The UK Longitudinal Linkage Collaboration & Department for Work and Pensions & HM Revenue and Customs: a workshop to co-develop “research ready” linked longitudinal study data and employment, earnings and benefits records

Session Details

Session: The UK Longitudinal Linkage Collaboration

Location: EBS 2.65

Start Time: 11:30

End Time: 13:15

Programme

Title: PARALLEL SESSION G

Day: Thursday, July 3, 2025

Speakers / Presenters

Mr Andy Boyd

Abstract

Description
Understanding Society is a partner study of UK Longitudinal Linkage Collaboration (UK LLC) – the national Trusted Research Environment for record linkage in UK longitudinal studies.
UK LLC now has agreements with the Department of Work and Pensions (DWP) and HM Revenue & Customs to link and host the employment, earnings and benefits records of participants of partner Longitudinal Population Studies’ (LPS).

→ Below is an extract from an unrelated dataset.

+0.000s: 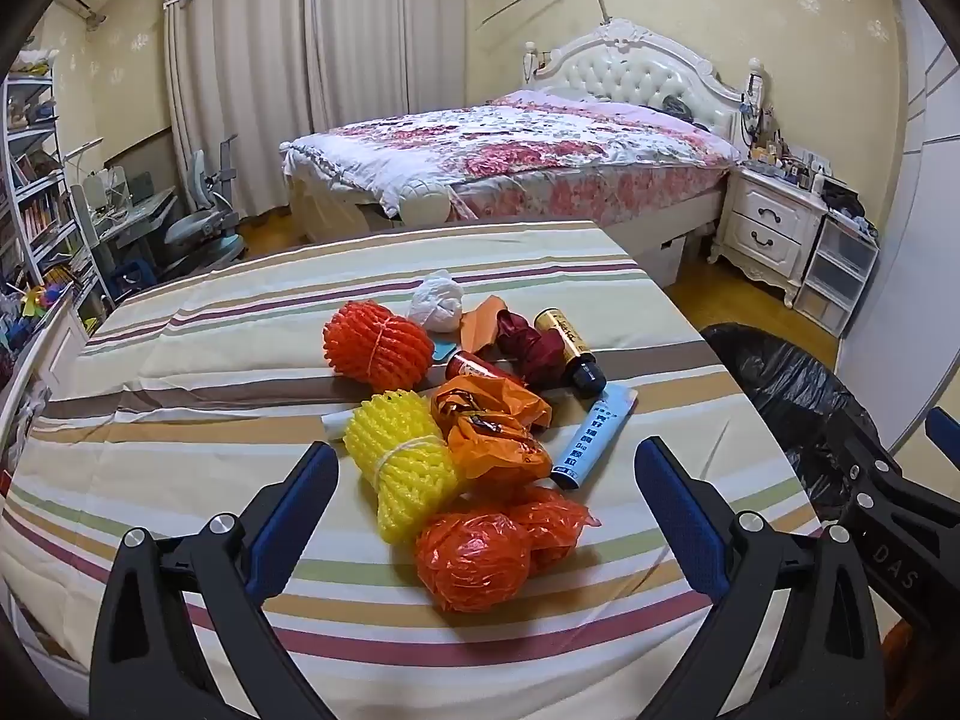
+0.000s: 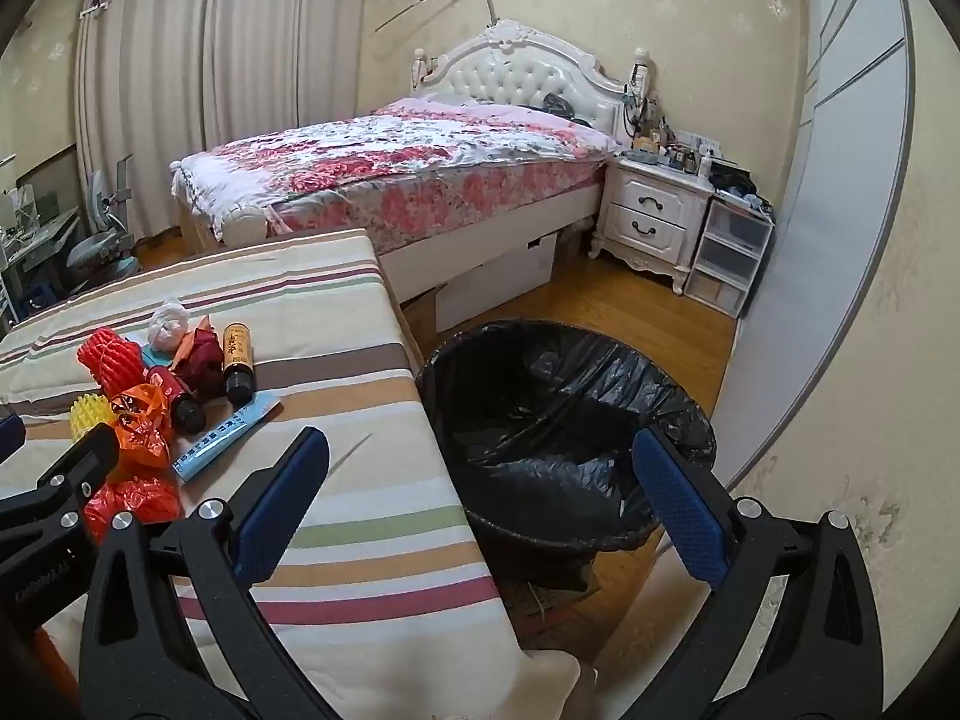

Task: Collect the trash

This includes Understanding Society who will be one of a small number of initial studies linked to these records.
UK LLC are now developing a strategy for processing these data, documenting them and provisioning them to users via the UK LLC trusted research environment.
This workshop is designed to capture user requirements for data derivations, formats and documentation so we can co-develop an effective “research ready” data resource.
Specifically, participants will develop their understanding of:
• The UK LLC trusted research environment (e.g., the breadth of data linked and how these data are stored, used and accessed)
• Understanding Society as a partner study in UK LLC (e.g., sample composition and data availability)
• The DWP and HMRC data which UK LLC will link and provision
• The RAPID dataset under development by DWP/HMRC which may transform the data available in the future
Participants will then contribute to co-developing:
• A list of priority data derivations which would have broad research utility
• A list of FAQs about the data, their quality and utility, which will be used by UK LLC to work with DWP/HMRC to collate documentation resources
• A business case for future enhancements to the linked resource through identifying gaps and scientific needs
Pre-workshop information
In advance of the workshop, participants are asked to think of research scenarios in which they will want to use Understanding Society data (or longitudinal study data in general) linked with DWP and HMRC records (including wider linkages such as to NHS records).
Examples might include:
• I want to use household earnings as a co-variate to test for confounding
• I want to use information on disability benefits to help understand the relationship between independent living with chronic illness and patterns of healthcare utilisation
Workshop format
This 2-hour workshop will cover the following topics through a range of interactive activities, presentations and group discussions:
1. Introduction to UK LLC: a presentation giving a brief outline of the UK LLC will be given (10min presentation) with additional content describing Understanding Society as a UK LLC partner (5min additional content, on e.g., the USoc deposited data and sample), followed by ~10min Q&A.
2. A “deep dive” talk outlining the DWP (CIS/BIDS), HMRC (PAYE, SA) datasets and the emerging RAPID dataset providing derived outcomes from these (and wider) source datasets. 35min combining presentations with audience Q&A throughout.
3. Participants will work together (40min) to map out the data they need and then reporting back to the room (a workshop facilitator will scribe and report back), with a focus on identifying:
 Derived data commonly needed
 What documentation is needed to make these data research ready (e.g., linkage quality assessments, insights on missing populations from the data)
4. Whole group discussion (~20min) on building the business case for future data needs, i.e., what is needed to support the linked DWP/HMRC data to unlock wider scientific opportunities?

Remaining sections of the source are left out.